I always assumed that the three of them – Max, Lilo and Netta – all lived in the Hampstead flat, and on the few occasions when Netta took me to St John’s Wood, I would ask why we were coming to this place and who lived there. It was very different from my grandparents’ home, which was in an ornate Edwardian apartment house buried among old trees, whereas Netta’s block had been built ultra-smart on a Berlin model in the thirties and had porters and central heating. Her flat was light and sparse, with her tubular furniture and her white bear rug and the large expressionist painting she had brought of a café scene featuring herself among friends – chic women and nervously intellectual men, whom I thought of as the inhabitants of this place. For Netta herself really belonged in the other household where she appeared to be in complete charge of all domestic arrangements. Had Lilo ceded this place to her over the years, or had Netta usurped it? Probably it had fallen to her lot by virtue of temperament – especially during the early years of their exile when they were aliens, refugees, with thick accents and no social circle. Only Netta knew how to cope; and when war broke out, it was she who sewed the blackout curtains for their flat as well as her own and stuck tape over the windows so that they would not splinter during an air attack. She always managed to get something extra on their ration cards, and in the winter she unfroze the pipes with hot-water bottles and managed to get a fire going with damp lumps of rationed coal. She found domestic help for them – another refugee, Mrs Lipchik from Aachen, who was still with them by the time I began to visit the household. Even so, Netta’s greatest contribution was not practical but what she did for their morale, or for Max’s morale: he was the pivot of everything that had meaning for them.

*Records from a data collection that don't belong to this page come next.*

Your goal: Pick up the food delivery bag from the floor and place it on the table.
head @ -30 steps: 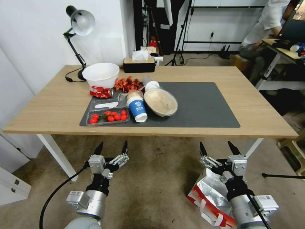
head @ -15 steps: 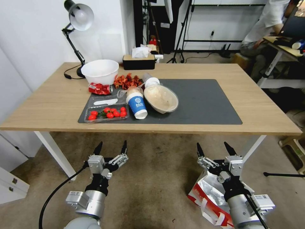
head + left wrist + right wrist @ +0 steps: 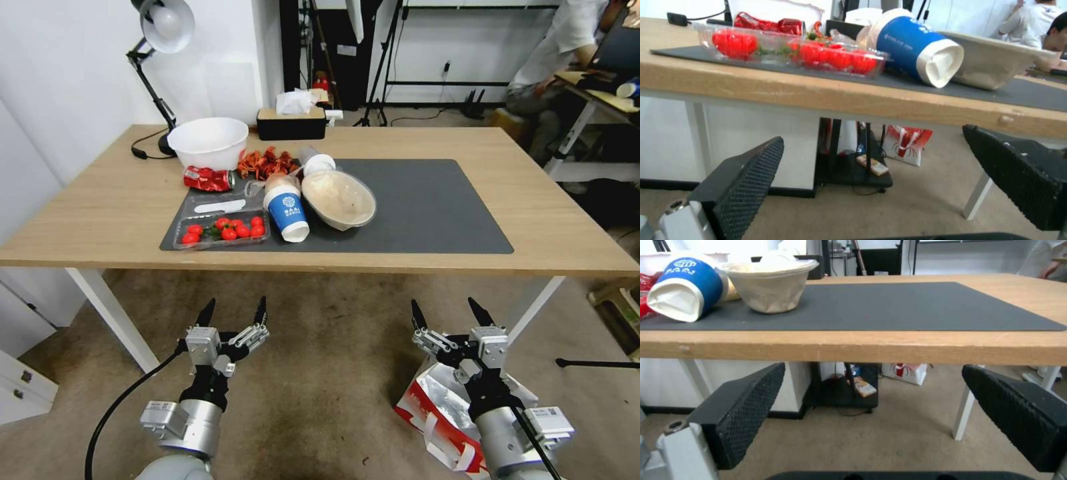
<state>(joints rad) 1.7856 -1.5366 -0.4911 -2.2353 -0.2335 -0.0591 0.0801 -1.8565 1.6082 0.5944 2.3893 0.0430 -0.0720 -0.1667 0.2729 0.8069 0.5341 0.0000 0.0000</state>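
Observation:
The food delivery bag (image 3: 437, 400), red and white with silver foil lining and white loop handles, sits on the grey-brown carpet floor (image 3: 333, 373) at the lower right, in front of the table (image 3: 100, 220). My right gripper (image 3: 445, 313) hovers open just above the bag's open top, its wrist covering part of the bag. My left gripper (image 3: 235, 310) hangs open over bare carpet to the left, holding nothing. Both wrist views look under the table edge between widely spread fingers (image 3: 742, 180) (image 3: 746, 410).
On the dark grey mat (image 3: 427, 207) lie a blue paper cup (image 3: 288, 212), a lidded bowl (image 3: 338, 198), a tomato tray (image 3: 223, 233) and a white bowl (image 3: 209, 141). White table legs (image 3: 110, 317) flank the carpet. A smaller red-and-white bag (image 3: 906, 371) stands beyond the table.
The whole head view has shifted, so the camera moved; the table now sits slightly higher in the picture. Both grippers stay open and the bag stays on the floor.

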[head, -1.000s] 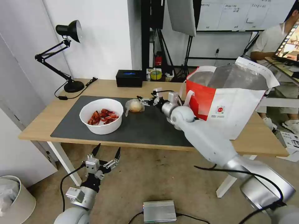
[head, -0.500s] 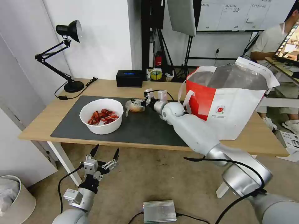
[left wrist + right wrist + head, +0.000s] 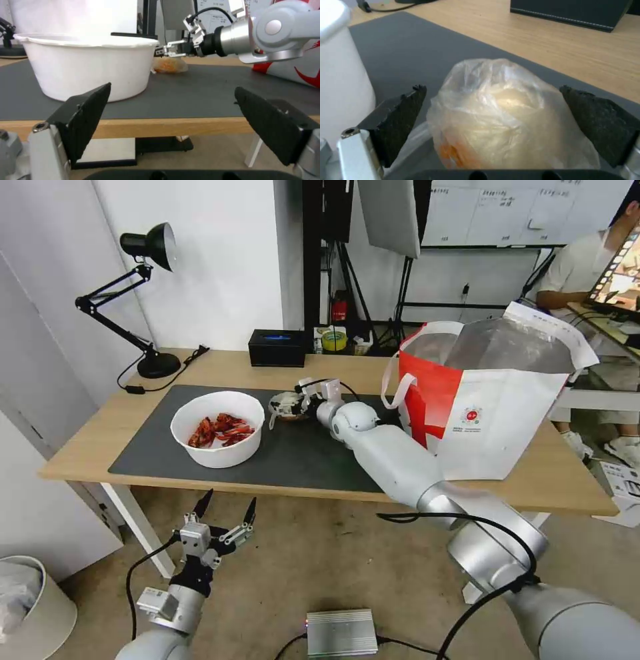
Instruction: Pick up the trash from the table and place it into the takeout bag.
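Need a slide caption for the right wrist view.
Open right gripper straddles the bagged bun on the grey mat, beside the white bowl.

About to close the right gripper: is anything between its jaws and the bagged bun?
Nothing visible. The right gripper has its jaws open on either side of the bagged bun; the white bowl stands apart, beside it.

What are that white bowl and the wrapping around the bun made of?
The white bowl looks like matte plastic or coated paper; the thin rolled rim leaves it open. The bag around the bun seems thin clear plastic film: crinkled, glossy, see-through.
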You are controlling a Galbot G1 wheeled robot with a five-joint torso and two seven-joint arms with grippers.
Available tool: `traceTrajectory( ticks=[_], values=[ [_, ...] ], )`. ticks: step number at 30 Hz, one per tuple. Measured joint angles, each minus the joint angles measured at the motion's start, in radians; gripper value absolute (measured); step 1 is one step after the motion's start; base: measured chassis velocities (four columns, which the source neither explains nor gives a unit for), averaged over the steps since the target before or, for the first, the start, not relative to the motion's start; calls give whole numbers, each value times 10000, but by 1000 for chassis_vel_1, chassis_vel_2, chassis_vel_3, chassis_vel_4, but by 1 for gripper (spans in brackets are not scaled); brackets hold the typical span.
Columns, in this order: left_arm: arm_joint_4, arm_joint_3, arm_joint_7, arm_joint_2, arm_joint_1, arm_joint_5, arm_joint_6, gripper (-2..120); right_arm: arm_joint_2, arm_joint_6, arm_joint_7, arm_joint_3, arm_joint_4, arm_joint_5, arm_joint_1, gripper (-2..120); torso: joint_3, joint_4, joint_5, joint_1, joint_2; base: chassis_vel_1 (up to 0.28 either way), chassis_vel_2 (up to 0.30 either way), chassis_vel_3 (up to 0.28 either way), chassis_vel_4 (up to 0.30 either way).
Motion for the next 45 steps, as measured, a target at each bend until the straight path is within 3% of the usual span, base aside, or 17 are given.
traceTrajectory(
  ticks=[13,18,21,26,29,30,33,37,38,40,41,44,45],
  values=[
    [-28,2,-12,-96,43,75,-18,100,312,115,-243,35,-665,-454,118,96,0,1,0,0,0,0,0,0,0],
    [-38,-68,-12,-102,116,78,-56,100,284,36,-144,78,-480,-424,51,79,0,1,0,0,0,0,0,0,0],
    [-129,-72,-11,-104,207,-244,-37,100,185,-203,276,56,-183,-217,-79,64,0,1,0,0,0,0,0,0,0],
    [-135,-89,-14,-97,221,-323,-6,100,13,-614,949,-22,326,191,-261,51,-1,0,1,0,0,0,0,0,0],
    [-69,-97,10,-74,164,-153,-68,100,-220,-761,1276,-23,755,385,-473,34,-2,4,1,-1,2,0,0,0,0],
    [-69,-97,10,-74,164,-153,-68,100,-220,-761,1276,-23,755,385,-473,34,-2,4,1,-1,2,0,0,0,0],
    [-69,-76,16,-81,150,-136,-77,100,-567,-881,1573,-23,1434,687,-709,25,-1,2,1,0,2,0,0,0,0],
    [-64,-63,22,-82,151,-129,-123,100,-1736,-1231,2519,-20,4081,1514,-1466,10,0,3,2,0,1,0,0,0,0],
    [-64,-63,22,-82,151,-129,-123,100,-1736,-1231,2519,-20,4081,1514,-1466,10,0,3,2,0,1,0,0,0,0],
    [-74,-60,25,-64,154,-128,-142,100,-2770,-1465,3181,-5,6295,1993,-2146,6,0,-3,5,0,1,0,0,0,0],
    [-74,-60,25,-64,154,-128,-142,100,-2770,-1465,3181,-5,6295,1993,-2146,6,0,-3,5,0,1,0,0,0,0],
    [-142,-39,25,-18,156,-128,-145,100,-4063,-1755,3930,272,9045,2291,-3056,6,-1,1,2,-2,2,0,0,0,0],
    [-142,-39,25,-18,156,-128,-145,100,-4063,-1755,3930,272,9045,2291,-3056,6,-1,1,2,-2,2,0,0,0,0]
  ],
)
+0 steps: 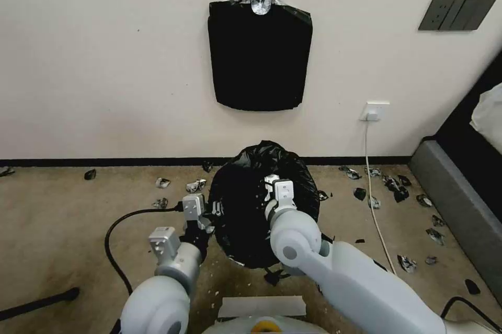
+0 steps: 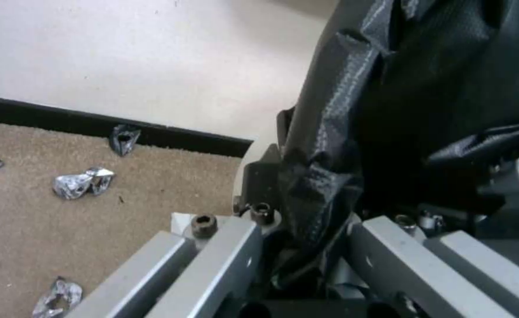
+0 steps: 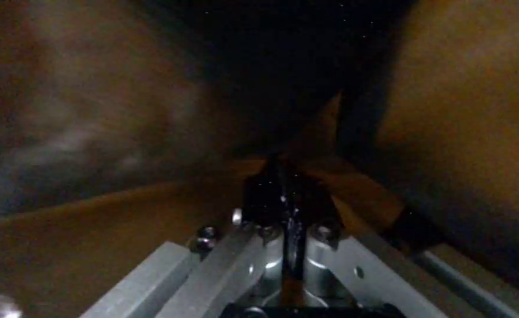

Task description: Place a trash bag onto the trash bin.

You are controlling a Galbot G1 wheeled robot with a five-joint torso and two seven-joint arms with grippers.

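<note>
The glossy black trash bag (image 1: 246, 219) is draped over the trash bin on the carpet by the wall and covers it almost fully. A pale curved sliver of the trash bin's rim (image 2: 245, 159) shows beside the bag in the left wrist view. My left gripper (image 1: 212, 212) sits at the bag's left edge. It is open, with a crumpled fold of the trash bag (image 2: 324, 168) lying between its fingers. My right gripper (image 1: 270, 182) reaches into the top of the bag. In the right wrist view the right gripper (image 3: 283, 196) is shut on a thin strip of the bag's film.
A flat black slab of bags (image 1: 260, 57) hangs on the wall above. Small black and silvery scraps (image 1: 392, 183) litter the carpet. A white cable (image 1: 374, 203) runs down from a wall socket, a black cable (image 1: 112, 242) loops at the left, and a grey furniture edge (image 1: 455, 203) stands at the right.
</note>
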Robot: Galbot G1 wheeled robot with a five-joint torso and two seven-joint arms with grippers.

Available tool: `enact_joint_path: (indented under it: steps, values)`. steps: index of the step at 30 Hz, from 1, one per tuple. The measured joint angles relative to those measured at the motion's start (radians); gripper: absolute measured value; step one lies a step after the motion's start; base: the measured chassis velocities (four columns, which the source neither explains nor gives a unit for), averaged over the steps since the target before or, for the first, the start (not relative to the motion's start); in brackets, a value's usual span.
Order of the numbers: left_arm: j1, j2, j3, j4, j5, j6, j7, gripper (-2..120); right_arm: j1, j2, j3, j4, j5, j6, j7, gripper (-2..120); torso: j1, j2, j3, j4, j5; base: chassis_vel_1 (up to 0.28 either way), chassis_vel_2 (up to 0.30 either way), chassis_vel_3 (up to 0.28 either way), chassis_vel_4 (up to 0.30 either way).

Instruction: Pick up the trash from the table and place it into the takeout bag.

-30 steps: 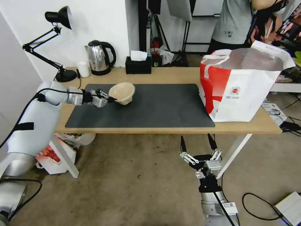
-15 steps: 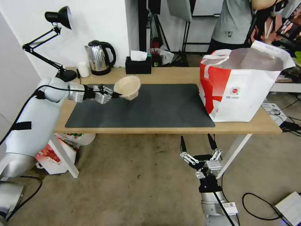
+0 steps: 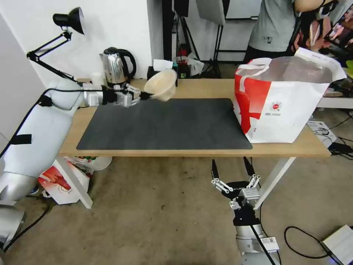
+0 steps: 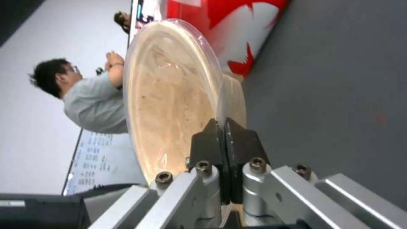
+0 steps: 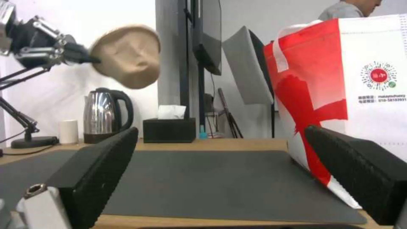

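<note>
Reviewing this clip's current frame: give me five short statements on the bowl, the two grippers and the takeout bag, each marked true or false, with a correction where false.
1. The left gripper is shut on the rim of the beige clear-lidded bowl. True.
2. The bowl rests flat on the dark grey mat. False: it is held in the air, tilted on its side, above the mat's far edge.
3. The right gripper is open and hangs below the table edge. True.
4. The takeout bag lies collapsed on the floor. False: it stands upright and open on the table's right end.
5. The right gripper holds the bag's handle. False: it holds nothing.
</note>
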Motion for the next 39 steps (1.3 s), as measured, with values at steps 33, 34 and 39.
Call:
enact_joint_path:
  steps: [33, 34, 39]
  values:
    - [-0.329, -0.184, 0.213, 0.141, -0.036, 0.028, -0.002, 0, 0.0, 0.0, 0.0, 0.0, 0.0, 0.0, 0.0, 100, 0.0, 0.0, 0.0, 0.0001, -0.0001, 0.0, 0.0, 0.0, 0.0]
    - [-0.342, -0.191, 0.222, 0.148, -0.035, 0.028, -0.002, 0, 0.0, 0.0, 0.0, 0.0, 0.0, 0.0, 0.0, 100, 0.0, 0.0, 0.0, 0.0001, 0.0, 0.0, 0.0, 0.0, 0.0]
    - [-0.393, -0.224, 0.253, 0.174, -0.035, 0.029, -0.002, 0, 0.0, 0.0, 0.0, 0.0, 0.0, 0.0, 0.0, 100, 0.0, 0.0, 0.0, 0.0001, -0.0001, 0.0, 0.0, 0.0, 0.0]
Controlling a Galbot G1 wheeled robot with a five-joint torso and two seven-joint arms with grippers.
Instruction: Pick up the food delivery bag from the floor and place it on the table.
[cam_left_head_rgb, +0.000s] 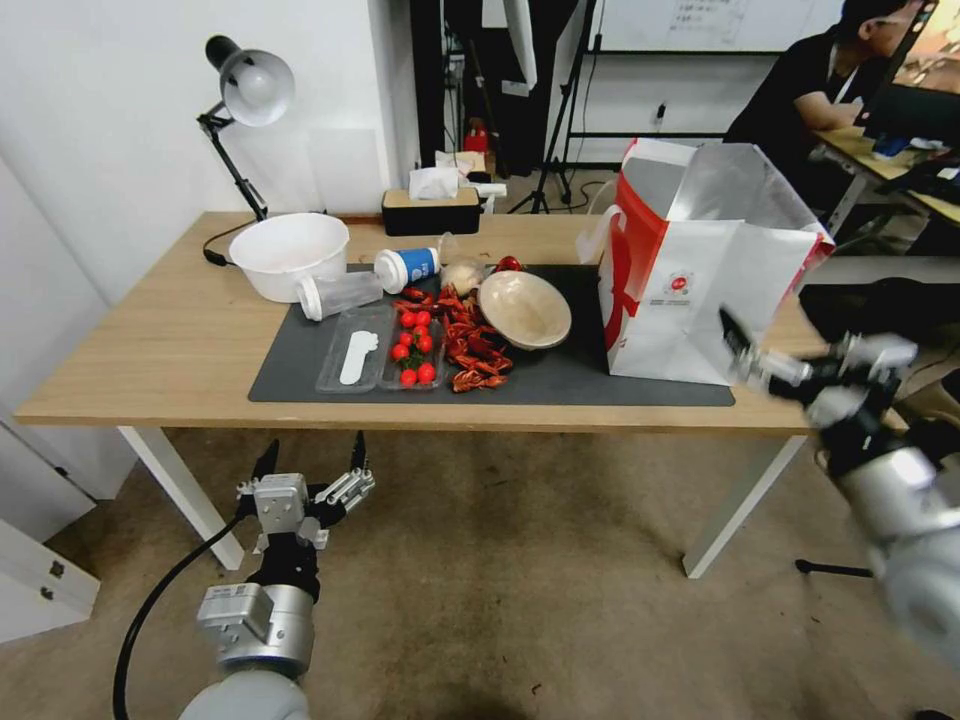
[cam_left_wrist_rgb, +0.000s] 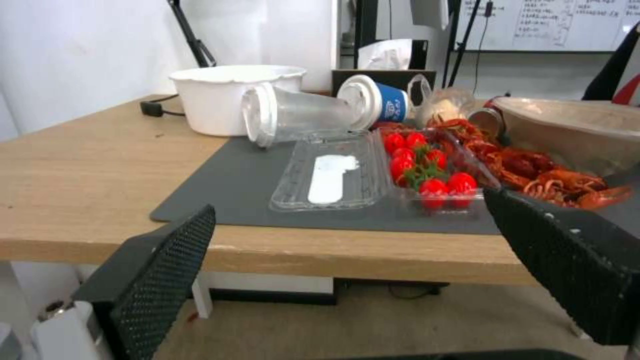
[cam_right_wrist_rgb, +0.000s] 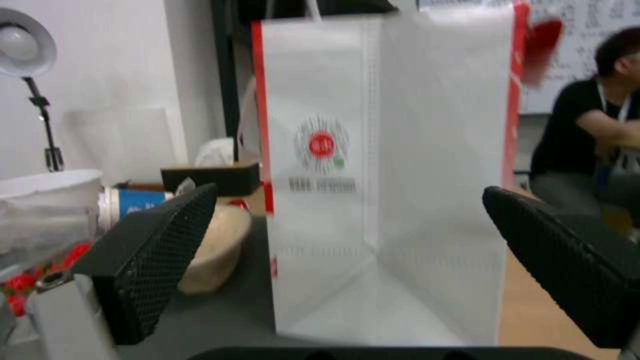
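With the food delivery bag (cam_left_head_rgb: 700, 275) standing upright on the table (cam_left_head_rgb: 160, 340), I judge my job now is drawing the spread-fingered right gripper (cam_left_head_rgb: 740, 350) straight back without nudging it, the left gripper (cam_left_head_rgb: 310, 470) hanging open below the table edge.

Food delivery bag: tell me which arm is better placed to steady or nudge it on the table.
Right. The right gripper is open just in front of the food delivery bag, which stands on the table. The left gripper hangs open below the table's front edge, far from the bag.
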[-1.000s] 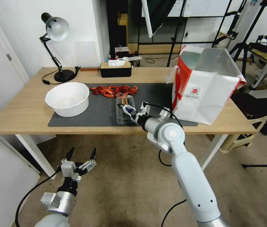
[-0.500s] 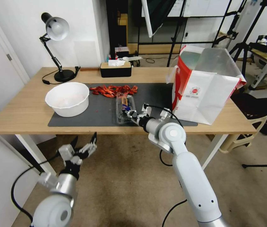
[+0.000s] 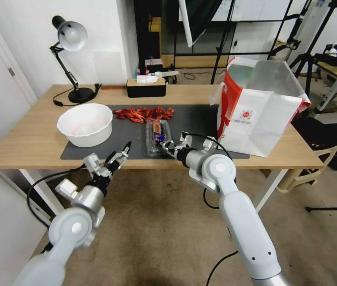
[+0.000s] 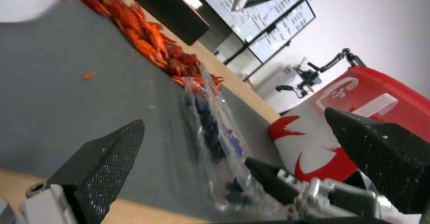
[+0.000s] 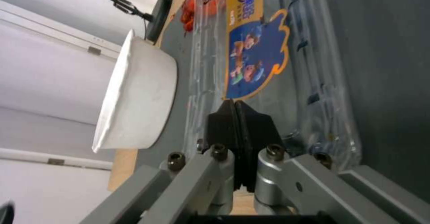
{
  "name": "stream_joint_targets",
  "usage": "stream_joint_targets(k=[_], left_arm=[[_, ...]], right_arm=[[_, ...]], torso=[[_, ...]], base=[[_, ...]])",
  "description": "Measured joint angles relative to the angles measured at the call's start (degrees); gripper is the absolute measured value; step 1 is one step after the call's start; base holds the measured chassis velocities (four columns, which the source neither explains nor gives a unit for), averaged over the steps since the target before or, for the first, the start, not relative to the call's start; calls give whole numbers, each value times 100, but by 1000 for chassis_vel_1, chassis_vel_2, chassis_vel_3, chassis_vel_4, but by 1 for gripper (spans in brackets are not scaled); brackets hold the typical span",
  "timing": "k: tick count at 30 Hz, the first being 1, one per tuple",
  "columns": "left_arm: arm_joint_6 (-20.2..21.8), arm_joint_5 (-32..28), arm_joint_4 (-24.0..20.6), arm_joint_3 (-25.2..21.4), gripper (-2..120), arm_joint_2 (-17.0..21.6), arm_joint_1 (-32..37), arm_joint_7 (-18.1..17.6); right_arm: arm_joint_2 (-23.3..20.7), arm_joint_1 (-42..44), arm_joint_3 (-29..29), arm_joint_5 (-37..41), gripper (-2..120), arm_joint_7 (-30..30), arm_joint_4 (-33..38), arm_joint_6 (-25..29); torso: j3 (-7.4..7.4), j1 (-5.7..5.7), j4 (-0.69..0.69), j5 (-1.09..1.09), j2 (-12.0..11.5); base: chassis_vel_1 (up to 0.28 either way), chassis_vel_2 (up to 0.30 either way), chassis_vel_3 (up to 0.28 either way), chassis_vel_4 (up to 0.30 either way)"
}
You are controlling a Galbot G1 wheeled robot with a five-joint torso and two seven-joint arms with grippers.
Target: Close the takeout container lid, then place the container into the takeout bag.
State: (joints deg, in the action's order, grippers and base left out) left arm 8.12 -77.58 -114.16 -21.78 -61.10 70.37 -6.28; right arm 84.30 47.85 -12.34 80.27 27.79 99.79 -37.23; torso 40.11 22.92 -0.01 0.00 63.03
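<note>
The takeout container (image 3: 157, 138) lies on the dark mat (image 3: 97, 149) in the middle of the tabletop (image 3: 25, 139), between the white bowl (image 3: 85, 124) and the takeout bag (image 3: 256, 111), its far end touching a heap of red crayfish (image 3: 142, 113). It is a small clear clamshell, long and shallow, with dark blueberries showing through the plastic. The lid (image 5: 264, 49) is down over them, label up: a blue patch edged in orange with cartoon figures on it, and an orange strip above it. There is writing on the strip, too small and skewed for me to read.

The right gripper (image 3: 163, 143) sits at the container's near end; in the right wrist view its fingers (image 5: 224, 123) are pressed flat together, tips right at the label's edge. Whether they pinch any plastic I cannot tell. The left gripper (image 3: 121, 153) hovers over the mat's near edge, beside the container, its fingers (image 4: 105, 157) spread wide with nothing between them.

The bag stands upright and open at the right of the tabletop, white with red side panels and a small round red logo (image 3: 246, 115); the print under it is illegible.
</note>
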Motion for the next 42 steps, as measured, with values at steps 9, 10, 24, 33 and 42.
stream_joint_targets(k=[9, 10, 24, 33, 42], left_arm=[[726, -591, 530, 202, 100, 214, -1008, -2], [843, -646, 597, 221, 100, 225, -1110, 23], [1731, -607, 1511, 661, 100, 212, -1931, -80], [2009, -693, 1744, 766, 100, 151, -2152, -380], [2397, -933, 2035, 957, 100, -155, -2503, -398]], right_arm=[[-15, 20, -12, -41, 0, 6, 37, -50], [-17, 20, -14, -49, 0, 6, 39, -56], [-34, 58, -27, -145, 0, -15, 52, -106], [-45, 59, -32, -151, 0, -26, 61, -125], [-36, 63, -11, -191, 0, -31, 81, -149]], torso=[[0, 1, 0, 0, 0], [0, 0, 1, 1, 0], [0, -1, 0, 0, -1], [0, -1, 1, 1, -1], [0, -1, 0, 1, -1]], base=[[0, 0, 0, 0], [0, 0, 0, 0], [0, 0, 0, 0], [0, 0, 0, 0], [0, 0, 0, 0]])
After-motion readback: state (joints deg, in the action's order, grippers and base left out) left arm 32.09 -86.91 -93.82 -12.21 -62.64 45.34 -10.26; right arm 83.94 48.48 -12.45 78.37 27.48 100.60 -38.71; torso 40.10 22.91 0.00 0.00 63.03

These must have been difficult years for Max – exiled not only from his country but also from his language, his readers, his reputation. Netta created the conditions that allowed him to write new books. She had furnished his study at the end of the passage; it was his own furniture that they had brought with them, his desk and glass-fronted bookcases and the little round smoking table with leather armchair. Even I, when I was no more than three years old, knew that I could only tiptoe down the passage, preferably with my finger laid on my lips (Netta showed me how). No one was allowed to enter the study except herself twice a day, once with his morning coffee and digestive biscuits, and again in the afternoon with coffee and doughnut. When the telephone rang, it had to be answered swiftly and in hushed tones; if he himself stuck his head out to ask who was calling, she quickly assured him that it was nothing that need bother him. Lunch, starting with a good soup, was served exactly at one – only then was Mrs Lipchik permitted to ply her noisy vacuum cleaner – and if, hungry or frustrated, he appeared before that time, Netta sent him back again. All this would come to fruition in the evenings when they would gather in the sitting-room. This too was full of their German furniture, of light-coloured wood and, though modern, more solid and conventional than Netta’s, with woodcuts (I particularly remember a medieval danse macabre) and Daumier cartoons on the walls. While Max read his day’s work to them, Netta was totally rapt, though engaged in sewing, or darning his socks; sometimes she would make him repeat a phrase and then repeat it herself and become more rapt. Lilo didn’t sew; she said her eyes weren’t good enough. Sometimes, sated with Netta’s comments, he might look for some response from Lilo, but she either gave none or said something irrelevant like, ‘Maxi, I think your hair’s going.’ At once his hand flew to his brow – it was true, it was getting more and more noble, nobly arched – and Netta said quickly, ‘What nonsense, nothing of the sort.’ ‘All right, don’t believe me,’ said Lilo, shrugging, knowing better.
Slowly, over the years, he became if not famous at least known again. This is the period during which I remember him best, when new admirers and literary historians came to call on him. Besides his study and the passage leading up to it, the drawing-room (known as the salon) also became a silent zone at certain hours of the evening. Appointments for his visitors were regulated by Netta, and she was also the only person who entered, to bring a tray of refreshments and to listen in and make sure he wasn’t being tired out by his visitors. He never was – he was too appreciative of this new respect and so was Netta, to witness him again taking up his rightful place as a European man of letters. Lilo did not participate in these sessions; she sat in the kitchen enjoying a cup of coffee with Mrs Lipchik. The two of them spoke together in German – the only time I heard that language in the flat – and it must have been a funny, racy sort of German, for it made them both laugh. I think sometimes they were also laughing at the visitors – I’ve seen Lilo do a comic imitation of some scholar she had seen arrive with his umbrella and wet shoes – and also maybe even at Max himself. Lilo always enjoyed laughing at Max, which didn’t undermine her pride, or her other feelings for him.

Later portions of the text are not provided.